A 'magnificent' library at the heart of campus

TEESSIDE University’s library’s roots go back to 1929 and the opening of Constantine College which trained workers for industry.

At that time it was a small affair, with one member of staff and opening for only two hours each day.

Contrast that with today’s opening hours of 8am to midnight - extending to 2am during exam time - and the continuing demands from students for even longer opening times, and you get an idea of the transformation. It could be argued that today’s library never really closes as many of its resources can be accessed online around the clock.

Over the years, as industry grew rapidly on Teesside, so too did the college and its library. By the late 1960s, the library had already moved several times in order to cope with an expanding stock of books and journals and the increasing number of students.
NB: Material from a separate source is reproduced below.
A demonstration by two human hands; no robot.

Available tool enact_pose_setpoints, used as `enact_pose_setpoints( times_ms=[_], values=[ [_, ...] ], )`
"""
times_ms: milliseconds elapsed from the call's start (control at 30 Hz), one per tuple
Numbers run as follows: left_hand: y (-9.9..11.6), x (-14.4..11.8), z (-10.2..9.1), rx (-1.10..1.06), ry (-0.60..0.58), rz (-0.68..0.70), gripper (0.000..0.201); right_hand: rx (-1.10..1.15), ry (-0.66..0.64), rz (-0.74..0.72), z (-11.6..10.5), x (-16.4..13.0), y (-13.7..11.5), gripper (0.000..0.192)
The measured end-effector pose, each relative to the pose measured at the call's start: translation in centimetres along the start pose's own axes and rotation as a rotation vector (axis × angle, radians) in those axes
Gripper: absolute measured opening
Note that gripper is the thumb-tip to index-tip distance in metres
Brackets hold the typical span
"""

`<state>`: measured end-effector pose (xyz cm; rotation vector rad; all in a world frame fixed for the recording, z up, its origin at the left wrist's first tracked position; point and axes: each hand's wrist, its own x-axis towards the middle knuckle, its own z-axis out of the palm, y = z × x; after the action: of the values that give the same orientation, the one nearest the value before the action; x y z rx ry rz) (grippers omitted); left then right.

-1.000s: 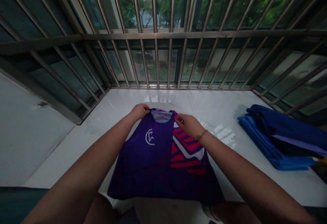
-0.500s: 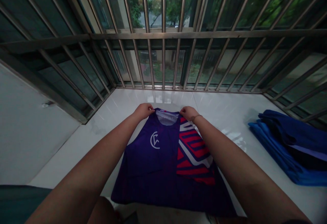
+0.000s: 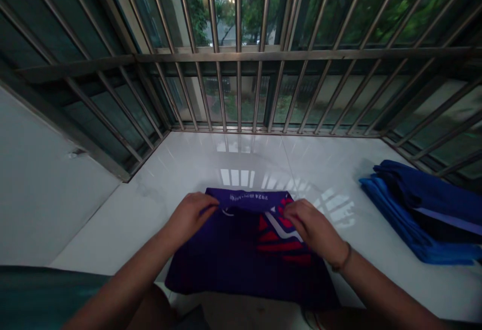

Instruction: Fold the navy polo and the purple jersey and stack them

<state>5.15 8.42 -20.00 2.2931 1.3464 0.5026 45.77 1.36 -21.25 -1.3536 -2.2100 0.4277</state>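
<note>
A dark purple sleeveless sports shirt (image 3: 241,259) with a red and white pattern on its right side lies on the white tiled ledge. Its top edge is folded down toward me, so the neckline is turned under and small white print shows along the fold. My left hand (image 3: 194,214) pinches the fabric at the upper left of the shirt. At the upper right, over the red pattern, my right hand (image 3: 311,224) grips the other side; a thin bracelet circles that wrist.
Folded blue clothes (image 3: 425,214) are stacked on the white ledge (image 3: 181,169) at the right. Metal window bars (image 3: 241,58) rise behind the ledge. Teal fabric (image 3: 48,295) shows at the lower left.
Both hands have come toward me, bringing the shirt's shoulders and neckline down over its front. The white chest logo is now mostly covered.
</note>
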Motion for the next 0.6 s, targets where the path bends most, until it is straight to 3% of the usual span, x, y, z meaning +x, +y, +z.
enact_pose_setpoints(
  times_ms=[133, 233, 333, 433, 500, 600],
  values=[
    [-0.4, -8.1, 4.6, 0.032, 0.0, 0.042, 0.023, -0.081, -0.12, -0.12, 3.5, -6.9, -1.8, 0.021],
    [-0.9, -10.7, 7.3, 0.036, 0.037, 0.015, 0.024, -0.162, -0.129, -0.128, 5.4, -8.2, -2.5, 0.019],
    [-0.9, -10.6, 8.1, -0.001, 0.095, -0.019, 0.025, -0.242, -0.084, -0.024, 6.2, -6.6, -3.4, 0.025],
    [-0.6, -9.4, 7.6, -0.04, 0.135, -0.037, 0.022, -0.285, -0.143, 0.05, 6.2, -3.9, -4.3, 0.023],
    [-0.4, -8.6, 7.1, -0.042, 0.149, -0.033, 0.02, -0.294, -0.179, 0.043, 6.1, -2.7, -4.6, 0.007],
    [-0.5, -8.2, 6.5, -0.008, 0.15, 0.003, 0.02, -0.296, -0.126, -0.024, 5.8, -2.6, -4.5, 0.01]
  ],
)
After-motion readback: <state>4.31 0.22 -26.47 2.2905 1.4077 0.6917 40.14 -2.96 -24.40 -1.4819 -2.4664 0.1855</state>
By the time Constantine College transformed into Teesside Polytechnic in 1969, it seems relocating the library was a regular occurrence each vacation.

Alma Cuthbertson, a former member of staff, noted that the need to move stock so often was hard for teaching staff to understand. She said: “They seemed to think we were indulging in some kind of esoteric ritual peculiar only to library staff”.

Some things never change, and here in 2010 library staff are preparing for another summer of stock moves. There’s no hidden motive - simply a desire to make the stock more accessible to our users by organising it into a single numerical sequence.

By 1977, the library held 26,000 books and 700 journals - all printed material, of course. Today, the digital age has changed the face of information provision.

In 2010, the 400,000 books are supplemented by 50,000 e-books, and 20,000 journals are now available electronically both on and off-campus. Library staff have worked hard over the years to ensure a good reliable service and long-serving staff, such as Lesley Astell and Val Sonley, well remember the arrival of the automated library system in the 1980s which revolutionised circulation and cataloguing processes.

In Teesside’s case, it was fortunate to have the talented and highly respected Peter Brophy as deputy librarian, from 1977 to 1983. Funds were tight at the time and the polytechnic could not afford to purchase a commercial system for the library. So Peter designed and installed TEAL - the Teesside Automated Library system with his team.

Professor Brophy went on to a long and distinguished career, eventually retiring as the director, Centre for Research in Library and Information Management, based at Manchester Metropolitan University, in 2008.

As a tribute to his work, Peter’s TEAL system was still going strong well into the 1990s when it was replaced by Talis, which is still used today.

Technological changes gathered pace through the 1990s, culminating in the creation of a new state-of-the-art Learning Resource Centre, which was officially opened by the then Northern Ireland Secretary of State and Redcar MP Mo Mowlam on January 16, 1998, who called it ‘magnificent’.

She particularly praised the University for not forgetting its roots while growing from a local higher education establishment to a centre of learning and excellence with a national and international reputation and congratulated the then director of library and information services, Ian Butchart, for continuing to allow free access to the library to local people.

During the opening, she met some of the local children involved in the university’s summer schools and even surfed the net with a couple of the students who worked part-time as Learning Resource Centre IT helpers. Back in 1998, that was quite a revolutionary thing for an MP to be doing.

The £11m five-storey campus showpiece continues to dominate the university today, but one recent change has had a ‘back to the future’ feel and a positive reaction from academic staff, and that was to drop the name Learning Resource Centre and revert to calling it the University Library again.

But it is a library packed full of learning resources, which provided 1,300 study spaces and 400 PCs when it opened in 1997 and has just kept on expanding its services.

Liz Jolly, director of library and information services, said: “Back in the 1980s, there were only eight Apple Macintosh computers and Ceefax (teletext) was a modern wonder. Today’s Google generation and social networkers have long forsaken teletext for the more interactive charms of the internet.

“The pace of the digital age continues to challenge the way we support learning at Teesside. The library is still as versatile as ever in meeting this challenge.

“The recently installed self-service system, the forthcoming Radio Frequency Identification (RFID) technology, along with our expert staff, will ensure we continue to offer a service worthy of the 21st century.”